In the material below, write out each line word for word and omit the pictures.
Start of Data block
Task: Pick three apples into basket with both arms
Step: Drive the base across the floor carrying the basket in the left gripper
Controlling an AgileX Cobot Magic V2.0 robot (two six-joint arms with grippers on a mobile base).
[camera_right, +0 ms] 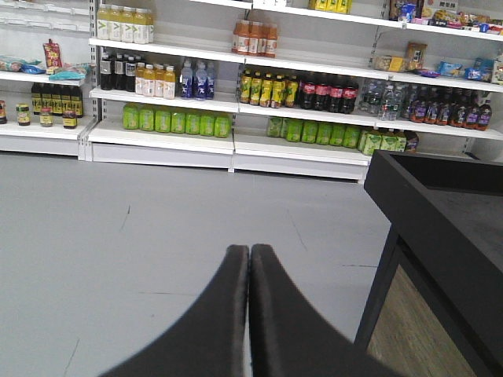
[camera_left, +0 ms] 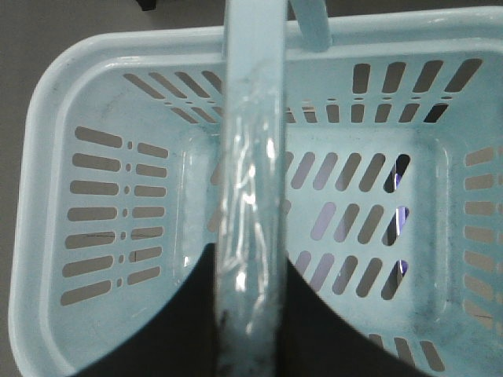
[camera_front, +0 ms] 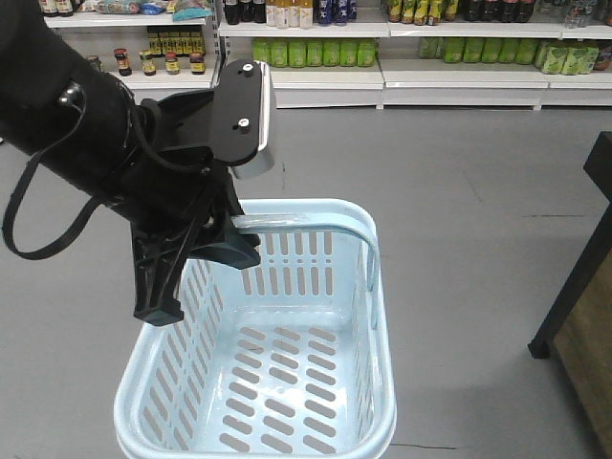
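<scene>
The basket (camera_front: 361, 373) lies near and central, its handle (camera_front: 311, 220) in the left gripper (camera_front: 237, 239) at its far-left corner. Shelves (camera_front: 382, 76) stand far behind, and a counter (camera_front: 576, 287) stands right.

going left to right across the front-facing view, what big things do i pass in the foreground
left arm → basket, hanging by its handle from that arm's gripper → black table at the right edge
</scene>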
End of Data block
Solution to this problem:
Task: Pick three apples into basket with both arms
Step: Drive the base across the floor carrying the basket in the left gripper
Controlling an AgileX Cobot Magic V2.0 robot (two six-joint arms with grippers on a mobile base).
[camera_right, +0 ms] 
[camera_left, +0 ms] 
[camera_front, +0 ms] 
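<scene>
The basket (camera_front: 361, 373) lies near and central, its handle (camera_front: 311, 220) in the left gripper (camera_front: 237, 239) at its far-left corner. Shelves (camera_front: 382, 76) stand far behind, and a counter (camera_front: 576, 287) stands right.

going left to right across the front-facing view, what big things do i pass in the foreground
left arm → basket, hanging by its handle from that arm's gripper → black table at the right edge
</scene>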

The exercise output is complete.